There are many myths surrounding Pythagoras’ life. One myth was that he had descended into Hades. Another was that he remembered his earlier lives, indeed that his soul had wandered and could remember “all the plants and animals it had been in and everything that his soul had experienced in Hades and that other souls there endure” (L&M, 43). There are myths of him being a miracle worker (L&M 49). Some even worshiped him as a god (Justin, 14.13; qtd. in L&M 4.57).

The school that he founded, which is said to have lasted ten generations, was a sect devoted to theoretical learning, moral training, but also a strong indoctrination. There were levels to the initiation. Learners who joined the school would initially be silent for five years. After being tested they would then belong to the “household” (Diogenes Laertius, in L&M 69). In the Pythagorean school, students were prohibited from eating animals, except for those that were allowed for sacrifices. Those were the animals into which the human soul does not migrate (Iambl. VP 71; in D&M 64f.). Pythagoreans were “to abstain from beans as though from human flesh…and from almost all creatures of the sea” (Porph. Abst. 1.26 L&M 4.63).

In a story surely apocryphal given its poetic (in)justice, Pythagoras is said to have died after the house where he was visiting Milo the Wrestler was set afire.
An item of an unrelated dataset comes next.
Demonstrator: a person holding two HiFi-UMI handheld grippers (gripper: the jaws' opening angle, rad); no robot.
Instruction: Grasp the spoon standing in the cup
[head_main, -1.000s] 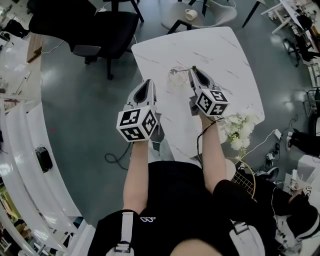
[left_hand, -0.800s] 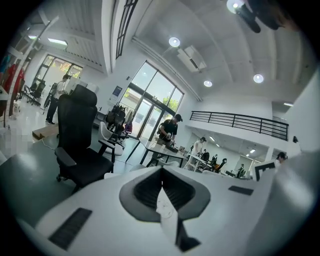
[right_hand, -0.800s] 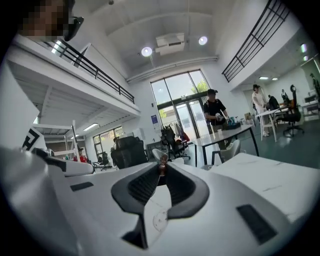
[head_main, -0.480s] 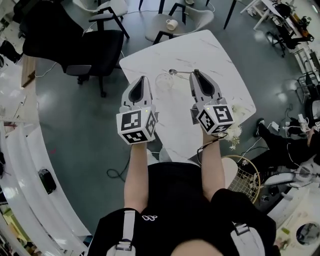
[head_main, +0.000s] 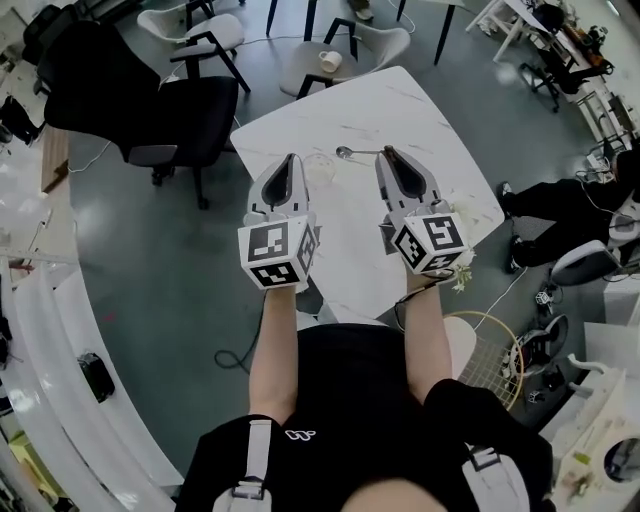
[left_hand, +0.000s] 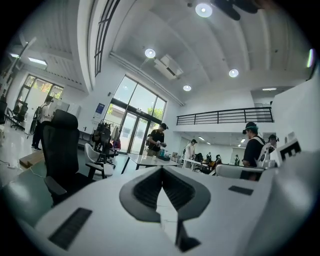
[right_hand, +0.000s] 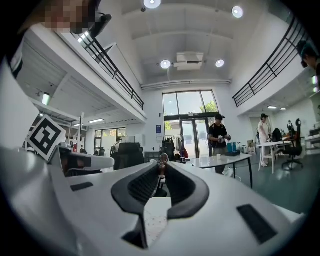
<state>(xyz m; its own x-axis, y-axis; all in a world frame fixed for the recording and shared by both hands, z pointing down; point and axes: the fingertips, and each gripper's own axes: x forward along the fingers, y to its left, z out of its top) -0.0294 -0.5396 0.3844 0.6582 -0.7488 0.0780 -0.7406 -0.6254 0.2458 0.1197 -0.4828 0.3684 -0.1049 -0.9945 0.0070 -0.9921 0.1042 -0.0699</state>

He fled, but the jealous people who set the house ablaze caught up with him at a bean field when he refused to cross it. They there slit his throat (L&M 4.51ff). We might assume the tale is meant to sarcastically point out the absurdity of not eating beans, which were not consumed because they looked “like testicles or the gates of Hades” (L&M 4.123).

Despite the strangeness of the apocryphal stories surrounding Pythagoras and his school, we see in him great learning. He viewed the reality as numerical. He  formalized the Pythagorean theorem, named after him. He and his students also came to understand the ratio character of musical scales. Along with Parmenedes and the Eleatics he represents an epistemological orientation that is important in the development of Western thought — the focus of his thought being not primarily on sense experience but on concepts and logic. His focus in particular was on mathematical knowledge. With this focus, along with Parmenedes, he was a was influence on Plato.

Side by side with great learning, however, Pythagoras and his students also displayed great dogmatism. Hippasus, who is said to have revealed how to draw the dodecahedron (and is thought by some to have developed the idea irrational numbers and thereby undermined the Pythagorean view of the rationality of the universe), was killed by the Pythagoreans, cast to sea (Iamblichus, On General mathematical Science 18.4; qtd. in L&M 4.131).